Instructions to follow: Go through each line of the records below and count those with the word "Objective"; give only the total.

============

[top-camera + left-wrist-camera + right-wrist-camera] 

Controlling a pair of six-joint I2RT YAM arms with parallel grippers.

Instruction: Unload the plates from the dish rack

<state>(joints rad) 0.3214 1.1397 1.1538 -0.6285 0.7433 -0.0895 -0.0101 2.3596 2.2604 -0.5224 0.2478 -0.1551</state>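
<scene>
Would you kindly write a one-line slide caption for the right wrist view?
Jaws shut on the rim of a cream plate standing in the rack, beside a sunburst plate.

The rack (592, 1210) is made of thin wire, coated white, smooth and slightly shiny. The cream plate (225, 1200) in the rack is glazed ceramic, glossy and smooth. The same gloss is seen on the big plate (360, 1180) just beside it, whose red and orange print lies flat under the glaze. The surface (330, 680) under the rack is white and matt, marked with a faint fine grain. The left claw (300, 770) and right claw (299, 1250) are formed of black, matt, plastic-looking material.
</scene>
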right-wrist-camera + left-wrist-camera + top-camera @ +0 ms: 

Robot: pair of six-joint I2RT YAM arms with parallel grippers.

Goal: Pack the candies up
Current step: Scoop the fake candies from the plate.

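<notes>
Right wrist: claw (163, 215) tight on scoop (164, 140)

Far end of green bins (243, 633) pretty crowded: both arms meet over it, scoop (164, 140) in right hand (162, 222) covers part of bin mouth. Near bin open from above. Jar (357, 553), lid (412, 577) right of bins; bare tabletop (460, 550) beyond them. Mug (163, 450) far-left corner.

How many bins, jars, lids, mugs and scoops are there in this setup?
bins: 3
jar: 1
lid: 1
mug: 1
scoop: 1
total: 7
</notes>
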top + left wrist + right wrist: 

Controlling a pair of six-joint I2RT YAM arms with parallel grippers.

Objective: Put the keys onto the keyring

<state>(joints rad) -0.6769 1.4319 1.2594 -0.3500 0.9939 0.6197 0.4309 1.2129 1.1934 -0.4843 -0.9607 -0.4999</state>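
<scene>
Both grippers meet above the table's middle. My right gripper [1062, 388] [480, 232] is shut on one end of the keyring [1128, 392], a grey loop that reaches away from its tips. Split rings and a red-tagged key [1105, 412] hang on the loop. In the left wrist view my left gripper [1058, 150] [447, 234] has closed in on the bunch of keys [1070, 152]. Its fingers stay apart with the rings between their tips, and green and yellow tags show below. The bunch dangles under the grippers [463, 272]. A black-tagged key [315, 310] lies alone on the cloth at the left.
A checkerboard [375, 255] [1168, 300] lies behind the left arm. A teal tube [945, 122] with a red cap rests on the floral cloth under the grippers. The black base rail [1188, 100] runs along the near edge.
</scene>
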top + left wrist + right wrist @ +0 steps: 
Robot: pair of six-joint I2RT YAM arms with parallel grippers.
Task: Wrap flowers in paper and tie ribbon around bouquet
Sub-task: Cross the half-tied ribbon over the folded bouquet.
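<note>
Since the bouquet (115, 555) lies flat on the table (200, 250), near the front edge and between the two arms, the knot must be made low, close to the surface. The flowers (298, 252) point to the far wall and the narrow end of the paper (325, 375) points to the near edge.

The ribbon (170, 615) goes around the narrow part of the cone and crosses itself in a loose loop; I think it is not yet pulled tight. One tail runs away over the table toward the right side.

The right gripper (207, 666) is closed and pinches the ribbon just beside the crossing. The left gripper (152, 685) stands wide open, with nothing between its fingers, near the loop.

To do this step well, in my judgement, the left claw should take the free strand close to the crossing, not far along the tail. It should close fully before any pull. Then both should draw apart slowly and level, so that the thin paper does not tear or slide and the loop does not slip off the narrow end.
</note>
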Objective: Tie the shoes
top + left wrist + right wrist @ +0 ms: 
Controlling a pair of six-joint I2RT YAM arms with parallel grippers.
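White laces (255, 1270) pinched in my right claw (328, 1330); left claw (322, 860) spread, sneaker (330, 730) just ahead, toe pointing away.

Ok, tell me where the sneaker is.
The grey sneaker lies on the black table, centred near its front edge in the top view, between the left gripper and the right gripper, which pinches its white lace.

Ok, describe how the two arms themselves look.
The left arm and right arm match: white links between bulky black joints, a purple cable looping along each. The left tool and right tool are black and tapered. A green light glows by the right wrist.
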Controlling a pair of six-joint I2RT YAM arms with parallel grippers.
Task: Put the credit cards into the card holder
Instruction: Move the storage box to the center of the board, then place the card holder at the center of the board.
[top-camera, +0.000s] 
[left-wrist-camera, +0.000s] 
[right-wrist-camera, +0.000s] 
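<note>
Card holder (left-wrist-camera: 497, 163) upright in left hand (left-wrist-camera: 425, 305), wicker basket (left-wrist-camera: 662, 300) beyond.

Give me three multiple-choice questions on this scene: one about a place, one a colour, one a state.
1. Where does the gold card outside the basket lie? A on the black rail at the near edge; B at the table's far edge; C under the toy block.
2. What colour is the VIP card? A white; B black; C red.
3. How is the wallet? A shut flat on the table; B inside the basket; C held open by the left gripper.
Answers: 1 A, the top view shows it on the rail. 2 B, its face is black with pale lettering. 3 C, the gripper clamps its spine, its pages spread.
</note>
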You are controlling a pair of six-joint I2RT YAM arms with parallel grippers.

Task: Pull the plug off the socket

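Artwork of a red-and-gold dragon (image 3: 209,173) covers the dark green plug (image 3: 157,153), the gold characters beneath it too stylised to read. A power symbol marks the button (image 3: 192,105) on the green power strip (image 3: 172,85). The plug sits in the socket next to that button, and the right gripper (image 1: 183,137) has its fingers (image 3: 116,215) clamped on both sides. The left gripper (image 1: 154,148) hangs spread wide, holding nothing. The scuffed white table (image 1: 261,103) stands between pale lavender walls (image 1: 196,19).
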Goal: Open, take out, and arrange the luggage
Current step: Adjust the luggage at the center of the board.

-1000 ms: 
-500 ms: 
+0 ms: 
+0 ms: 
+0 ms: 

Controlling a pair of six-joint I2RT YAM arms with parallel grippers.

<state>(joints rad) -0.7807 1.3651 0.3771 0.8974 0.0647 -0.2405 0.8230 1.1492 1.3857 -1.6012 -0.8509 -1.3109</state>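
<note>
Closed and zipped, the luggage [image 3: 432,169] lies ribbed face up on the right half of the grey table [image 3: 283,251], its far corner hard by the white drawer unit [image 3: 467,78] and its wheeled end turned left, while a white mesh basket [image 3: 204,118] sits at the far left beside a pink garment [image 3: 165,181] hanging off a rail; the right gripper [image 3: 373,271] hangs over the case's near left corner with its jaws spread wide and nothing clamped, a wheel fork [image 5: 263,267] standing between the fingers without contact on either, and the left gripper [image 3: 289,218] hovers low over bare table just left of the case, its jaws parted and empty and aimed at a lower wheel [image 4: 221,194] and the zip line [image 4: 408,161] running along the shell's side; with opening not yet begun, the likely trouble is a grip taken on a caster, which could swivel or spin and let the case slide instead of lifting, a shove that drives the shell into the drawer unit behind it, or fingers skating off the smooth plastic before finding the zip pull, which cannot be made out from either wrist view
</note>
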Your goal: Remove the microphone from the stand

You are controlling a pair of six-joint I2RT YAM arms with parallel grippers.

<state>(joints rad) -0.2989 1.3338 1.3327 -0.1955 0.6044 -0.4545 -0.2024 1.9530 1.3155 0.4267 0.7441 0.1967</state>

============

Response box: 2